Dylan Field: Well, it's just not even a consideration. "I'm in my beautiful rural space and I can't wait for my StarLink, it's going to be great," and everything in between. The other thing that was interesting was teams counterintuitively did not match what I thought they would be in terms of distribution of who wanted to be where. Engineering was more in person-skewed, Sales was more remote-skewed, whereas I thought that'd be the opposite.

Jack Altman: Same. We had that same realization, yeah.
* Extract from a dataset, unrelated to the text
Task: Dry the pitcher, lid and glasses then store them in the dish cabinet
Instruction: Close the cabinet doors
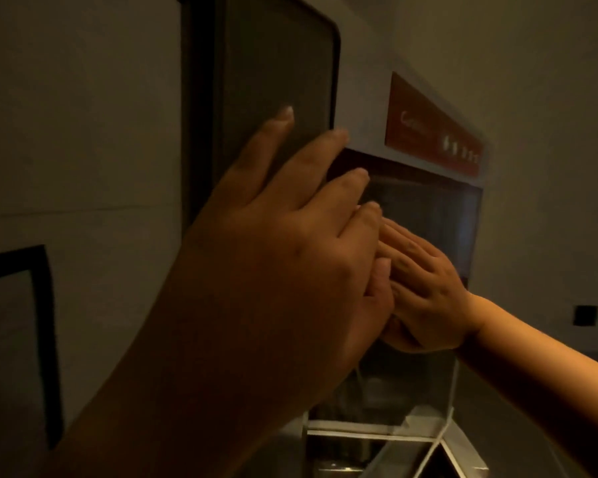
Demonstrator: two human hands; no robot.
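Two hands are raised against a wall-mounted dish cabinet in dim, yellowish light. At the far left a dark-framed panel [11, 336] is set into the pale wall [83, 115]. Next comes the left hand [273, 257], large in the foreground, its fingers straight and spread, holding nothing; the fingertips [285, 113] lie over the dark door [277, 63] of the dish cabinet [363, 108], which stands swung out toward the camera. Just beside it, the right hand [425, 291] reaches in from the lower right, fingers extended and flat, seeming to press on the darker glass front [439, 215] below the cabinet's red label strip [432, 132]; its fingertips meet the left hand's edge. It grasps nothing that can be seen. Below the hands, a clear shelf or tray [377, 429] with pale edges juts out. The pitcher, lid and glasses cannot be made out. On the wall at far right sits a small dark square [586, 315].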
Dylan Field: Really? That's so interesting. Anyways, so I was like, "Okay, we're going to need to be hybrid." Some people end up wanting to be remote, some people want to be in person. If you're remote, we'll [inaudible 00:18:06] you. It won't be anywhere in the world. We can only do it in some regions like North America, for example, due to tax and whatnot. If you're going to be associated with a hub, great. Everyone associated with a hub should come in at least two days a week, the same two days for everyone to maximize serendipity, maximize cross-team connection. If you want to come in five days a week to the hub, seven days, whatever, we give you a key. You're welcome to come do that, but two days is what we expect.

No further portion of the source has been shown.